QUE SONT-ILS DEVENUS ?

Serge Lama

01/01/2015
Serge Lama
UN HOMME DE CŒUR, UN ARTISTE AU LONG COURS...

Plus de 50 ans de chansons, des milliers de galas et une passion de la vie jamais démentie. L’homme comme l’artiste ont toujours eu une parole vraie, fière et libre.

Serge Lama est un (Le !) chanteur populaire par excellence (et d’excellence !) et, en l’écrivant, on croit avoir tout dit de cet artiste majeur de la Chanson Française. Pourtant, ce qualificatif de « populaire » qui passe pour certains comme un jugement négatif, voire un couperet, et pour d’autres comme une légion d’honneur ne résume en rien l’œuvre que Serge Lama a construite en plus de cinquante ans d’une carrière unique. Si quelques-uns de ses nombreux succès (« Les petites femmes de Pigalle », « Femmes, femmes, femmes »...) l’ont cantonné dans un registre « festif », d’autres (« Je suis malade », « Une île », « Chez moi », « Les jardins ouvriers »...) l’ont propulsé au rang d’auteur de référence. « Chansons à textes, chansons populaires ? J’ai fait ma route. Le hasard, la nécessité m’ont guidé. On m’a mis une étiquette de chanteur à femmes, à fêtes.
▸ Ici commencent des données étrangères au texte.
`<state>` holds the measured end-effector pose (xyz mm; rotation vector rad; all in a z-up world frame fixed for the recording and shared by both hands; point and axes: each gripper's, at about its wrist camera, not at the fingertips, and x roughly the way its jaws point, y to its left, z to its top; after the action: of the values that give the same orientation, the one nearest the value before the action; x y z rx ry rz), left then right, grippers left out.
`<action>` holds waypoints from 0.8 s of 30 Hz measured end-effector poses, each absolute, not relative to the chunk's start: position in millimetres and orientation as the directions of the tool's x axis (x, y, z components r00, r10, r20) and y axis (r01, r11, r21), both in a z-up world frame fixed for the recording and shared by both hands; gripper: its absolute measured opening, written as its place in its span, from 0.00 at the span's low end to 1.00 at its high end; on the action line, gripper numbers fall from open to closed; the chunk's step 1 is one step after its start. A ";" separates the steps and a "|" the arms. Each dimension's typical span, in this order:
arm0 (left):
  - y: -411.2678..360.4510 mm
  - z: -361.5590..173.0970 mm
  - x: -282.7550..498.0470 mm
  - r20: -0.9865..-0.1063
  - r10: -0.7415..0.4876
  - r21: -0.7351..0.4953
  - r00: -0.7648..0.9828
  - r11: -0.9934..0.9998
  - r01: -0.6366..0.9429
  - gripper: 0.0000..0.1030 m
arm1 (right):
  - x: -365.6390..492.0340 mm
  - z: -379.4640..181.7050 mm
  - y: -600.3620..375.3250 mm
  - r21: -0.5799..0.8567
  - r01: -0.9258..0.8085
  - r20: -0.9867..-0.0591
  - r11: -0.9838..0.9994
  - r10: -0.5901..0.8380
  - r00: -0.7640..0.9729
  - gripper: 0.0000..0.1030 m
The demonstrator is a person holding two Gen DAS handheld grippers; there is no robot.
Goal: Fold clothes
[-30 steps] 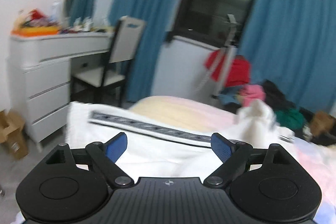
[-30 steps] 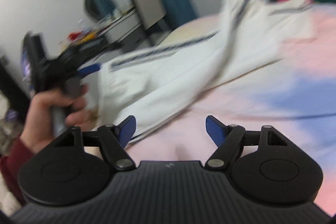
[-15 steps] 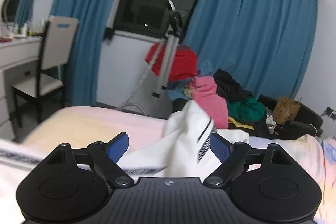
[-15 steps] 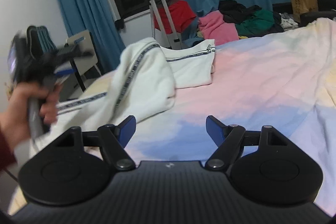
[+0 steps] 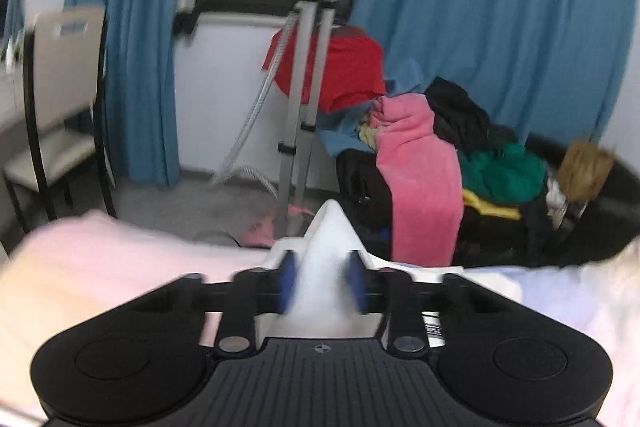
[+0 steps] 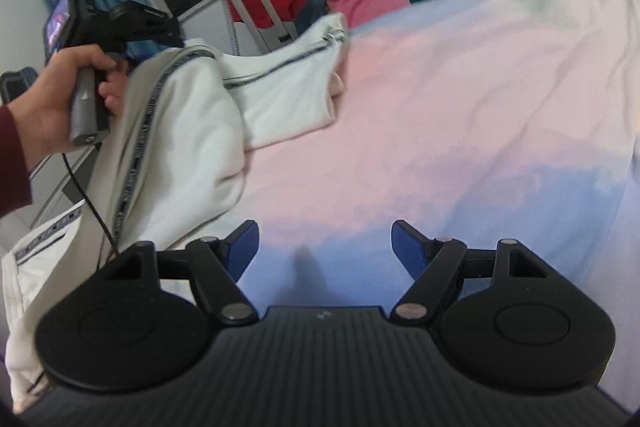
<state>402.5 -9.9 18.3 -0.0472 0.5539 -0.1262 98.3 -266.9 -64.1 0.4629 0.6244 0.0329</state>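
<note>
A white garment point(image 6: 188, 131) with dark patterned trim lies crumpled across the left part of the pink and blue bed sheet point(image 6: 460, 99). In the left wrist view a peak of its white fabric point(image 5: 328, 247) sticks up between the blue pads. My left gripper point(image 5: 322, 285) is shut on that fabric; it also shows in the right wrist view point(image 6: 148, 23), held by a hand at the far left. My right gripper point(image 6: 324, 247) is open and empty, low over bare sheet to the right of the garment.
Beyond the bed's far edge stand a garment steamer pole point(image 5: 308, 75), a heap of red, pink, green and black clothes point(image 5: 440, 147) and blue curtains point(image 5: 492, 11). A chair point(image 5: 56, 99) stands at the far left.
My left gripper has closed from open onto a raised fold of the white garment and moved toward the bed's far edge. My right gripper stayed open and dropped closer to the sheet.
</note>
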 end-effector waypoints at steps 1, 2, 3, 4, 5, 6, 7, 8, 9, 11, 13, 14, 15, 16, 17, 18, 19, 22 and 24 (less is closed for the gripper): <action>-15.9 21.2 396.4 -0.509 -0.128 -0.044 0.852 0.992 0.122 0.06 | 98.7 -66.0 -267.5 0.434 0.111 -0.556 0.894 0.169 0.814 0.73; -22.0 24.9 388.9 -0.492 -0.126 -0.012 0.861 0.990 0.138 0.05 | 98.5 -67.3 -267.8 0.440 0.113 -0.556 0.891 0.171 0.814 0.73; -27.4 29.9 378.5 -0.471 -0.132 0.017 0.872 0.987 0.158 0.05 | 96.8 -67.0 -267.1 0.442 0.115 -0.555 0.889 0.171 0.814 0.73; -31.2 35.1 365.7 -0.451 -0.145 0.037 0.881 0.983 0.180 0.04 | 94.6 -66.5 -266.3 0.445 0.116 -0.553 0.888 0.171 0.815 0.73; -34.3 40.3 350.3 -0.435 -0.164 0.048 0.885 0.978 0.205 0.04 | 91.9 -65.1 -265.9 0.446 0.115 -0.548 0.888 0.170 0.819 0.73; -37.4 45.5 335.0 -0.419 -0.184 0.059 0.889 0.972 0.229 0.04 | 90.6 -63.7 -266.5 0.446 0.112 -0.542 0.888 0.168 0.823 0.73; -40.3 51.0 317.0 -0.402 -0.204 0.077 0.892 0.964 0.255 0.04 | 88.8 -61.9 -267.0 0.446 0.110 -0.534 0.888 0.165 0.829 0.73; -42.2 56.0 295.7 -0.387 -0.222 0.104 0.895 0.954 0.281 0.04 | 85.6 -58.9 -267.0 0.443 0.108 -0.525 0.890 0.160 0.836 0.73; -43.0 58.7 273.6 -0.372 -0.237 0.130 0.898 0.944 0.303 0.04 | 82.4 -55.9 -267.0 0.441 0.107 -0.516 0.891 0.154 0.843 0.73; -42.6 60.3 225.8 -0.347 -0.267 0.172 0.899 0.924 0.341 0.04 | 75.2 -50.1 -266.2 0.436 0.108 -0.499 0.894 0.141 0.855 0.73; -31.6 54.5 180.2 -0.345 -0.301 0.148 0.889 0.918 0.368 0.03 | 68.3 -45.8 -265.8 0.433 0.106 -0.485 0.895 0.132 0.864 0.73; -25.6 50.0 157.2 -0.345 -0.313 0.135 0.885 0.916 0.377 0.03 | 64.9 -44.4 -265.9 0.434 0.104 -0.480 0.895 0.132 0.867 0.73; -20.4 44.6 135.8 -0.344 -0.321 0.133 0.882 0.913 0.384 0.03 | 62.0 -43.4 -266.9 0.444 0.104 -0.476 0.890 0.136 0.869 0.73; -15.1 38.3 114.2 -0.343 -0.329 0.128 0.880 0.912 0.391 0.03 | 58.8 -42.7 -269.2 0.465 0.103 -0.471 0.879 0.147 0.870 0.73; -9.7 30.6 92.3 -0.342 -0.337 0.116 0.877 0.911 0.395 0.03 | 55.7 -42.2 -272.7 0.494 0.100 -0.460 0.864 0.163 0.873 0.73; -3.5 22.7 71.6 -0.343 -0.343 0.105 0.874 0.911 0.399 0.03 | 52.0 -41.7 -276.1 0.525 0.096 -0.446 0.845 0.178 0.877 0.73; 3.9 14.6 53.0 -0.348 -0.347 0.096 0.871 0.911 0.402 0.03 | 48.4 -41.2 -279.5 0.556 0.091 -0.432 0.826 0.193 0.881 0.73; 23.3 -5.5 31.2 -0.370 -0.357 -0.008 0.858 0.925 0.381 0.03 | 39.5 -41.0 -289.3 0.642 0.075 -0.384 0.763 0.235 0.893 0.74; 35.8 -18.2 22.4 -0.386 -0.364 -0.089 0.848 0.929 0.358 0.03 | 37.1 -43.5 -294.1 0.700 0.076 -0.362 0.711 0.261 0.895 0.74</action>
<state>22.4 35.8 -18.2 -0.0137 0.4099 -0.3806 37.1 -294.1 -43.5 0.7808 0.4632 0.1067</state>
Les radios ont jeté « Superman » en pâture et dans l’imagerie populaire, je suis resté dans cet unique registre mais ce n’est pas moi... Pas seulement ! » Chacun d’entre nous est « pluriel ». Serge Lama plus qu’un autre !

« J’AI MIS UNE DIZAINE D’ANNÉES POUR RÉUSSIR. CE QUI ME PARAIT UN TEMPS NORMAL. ON DOIT PASSER DES PALIERS COMME EN PLONGÉE SOUS-MARINE... »

Il suffit pour s’en convaincre d’écouter et de lire attentivement les paroles de « l’enfant d’un autre » (une pure merveille !). « Celle-là, je ne l’ai pas écrite avec un râteau » précise-t-il amusé : « Les enfants sont le fruit des femmes. Pas des hommes Et quel que soit celui qui fait germer la pomme Le père pour l’enfant c’est celui qui est là Qui caresse sa mère et qui lui tend les bras... »

Il confie lui-même qu’ « une chanson, c’est trois mots qui tombent amoureux de trois notes ». On enlève les notes, reste chez lui de la pure poésie car Serge Lama a du souffle et du fond. Loin de son image publique avec laquelle il a joué, l’homme comme l’artiste a une vérité humaine et une ténacité à toute épreuve... Le petit Serge Chauvier, né le 11 février 1943 à Bordeaux, va le prouver tout au long de son immense carrière où rien ne lui fut acquis.
« Cela a toujours était une lutte, un combat et j’ai fourni les efforts nécessaires pour obtenir des résultats ! » explique- t-il. Le chemin n’était pas tracé d’avance et il a fallu du courage et une envie débordante pour s’ouvrir la voie de la réussite. « Un soir, du haut de mes douze ans, je me suis arrêté devant l’Olympia où s’étalait le nom d’Eddy Constantine. Je me suis tourné vers mon père et lui ai dit « Un jour, j’y serai ! ». Une promesse comme un défi à un père chanteur qui, malgré de nombreuses tentatives et un talent reconnu, n’arrivera jamais à percer.

« Au début de l’adolescence, c’était ancré en moi ! C’était devenu une maladie mentale... Je m’endormais avec le rêve récurrent d’être sur la scène de l’Olympia et j’obtenais un triomphe. Chaque soir, j’étais acclamé par un public en liesse ! J’avais ces rêves de gloire et j’ai tout fait pour qu’ils deviennent réalité ! ».

Serge Lama (un nom qu’il trouvera dès ses quatorze ans !) passera par des petits boulots, connaîtra une période de « vaches maigres » mais il n’aura de cesse que d’atteindre « l’inaccessible étoile » ! Et si La « Mireille » du Petit Conservatoire ne voit pas en lui un futur grand, et si René-louis Lafforgue (le père de « Julie la rousse » !) le juge « sans voix et sans présence », « Il m’a quand même fait chanter sept chansons lors de l’audition ! » se souvient, ironique, Serge lama, il tracera sa route.